Adenosine-5'-phosphate which is produced by reacting adenosine-5'-phosporic acid with organic base e.g. diethylamine is acylated with e.g. acid anhydride and opt. desalted or salt-exchanged to give adenosine-5'-phosphoric acid deriv. (I) or its salts. (where R' is H or acyl; R' is acyl; M is H, metal, or organic base residue). (I) is used as drug for circulatory organs or inter. of the above drug.

Description

KOWA COMPANY, LTD., Nagoya / Japan

Acyl derivatives of adenosine-5'-monophosphonic acid, methods for their Manufacture and containing them a pharmaceutical composition.

The invention relates to new acyl derivatives of adenosine-5'-mono phosphoric acid, dSe are effective as medicaments, as well as their intermediates, a process to their manufacture and pharmaceutical compositions containing these compounds with pharmacological effectiveness included.

In particular, the invention relates to acyl derivatives of adenosine-5'-monophosphoric acid or salts thereof, of the general formula wherein M represents a hydrogen atom or a member of the group consisting of metal atoms of Groups Ia, IIa and IIIb of the Periodic Table of the Elements and organic bases; R represents a hydrogen atom or an acyl group having 1 to 9 carbon atoms; and R 'represents an acyl group having 1 to 9 carbon atoms; as well as a process for the preparation of these compounds and a pharmaceutical composition containing a pharmaceutically effective amount of the above novel compound (s) and a pharmaceutically acceptable diluent or carrier. The salts include salts of metals such as lithium, sodium, potassium, calcium, magnesium or aluminum, tri-lower alkylamine salts, guanidine salts and 4-morpholino-N, '- dicyclohexylcarboxyamidine salts.

Adenosine-5 is present in the animal kingdom as well as in humans '-phosphates, such as adenosine-5'-triphosphate (ATP), adenosine-5'-diphosphate (ADP) or Adenosine 5'-monophosphate (Mir), which take part in the metabolism in the living body, known.

In addition, are cyclic 3 ', 5'-adenosine monophosphate (CAMP) and its acyl derivatives known as derivatives of Mir.

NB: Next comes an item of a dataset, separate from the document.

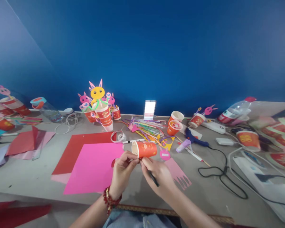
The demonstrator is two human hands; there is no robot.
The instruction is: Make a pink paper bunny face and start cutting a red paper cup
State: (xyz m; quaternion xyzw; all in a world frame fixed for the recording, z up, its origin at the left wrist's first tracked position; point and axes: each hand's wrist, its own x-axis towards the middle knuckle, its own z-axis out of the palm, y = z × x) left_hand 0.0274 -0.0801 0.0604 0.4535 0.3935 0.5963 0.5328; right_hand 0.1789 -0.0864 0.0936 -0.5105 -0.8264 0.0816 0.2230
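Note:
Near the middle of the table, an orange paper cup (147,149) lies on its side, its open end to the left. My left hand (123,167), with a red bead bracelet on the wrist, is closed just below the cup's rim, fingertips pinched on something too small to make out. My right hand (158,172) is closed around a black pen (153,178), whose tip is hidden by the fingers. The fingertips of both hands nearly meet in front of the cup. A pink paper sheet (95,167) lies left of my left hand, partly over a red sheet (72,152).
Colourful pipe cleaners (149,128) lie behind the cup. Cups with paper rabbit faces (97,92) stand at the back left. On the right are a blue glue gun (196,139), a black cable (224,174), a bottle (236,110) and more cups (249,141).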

It is also known to be pharmacological Has effectiveness as the antihypertensive activity when administered intravenously and mortality delaying efficacy in hypoxic conditions intravenous administration, although its activities are less than those of ATP, and it is also known that CAMP or its acyl derivatives when administered intravenously have anti-hypertensive activity.

However, the pharmacological properties of these tend to be known Adenosine-5'-phosphates and their derivatives in general when administered orally to reduce.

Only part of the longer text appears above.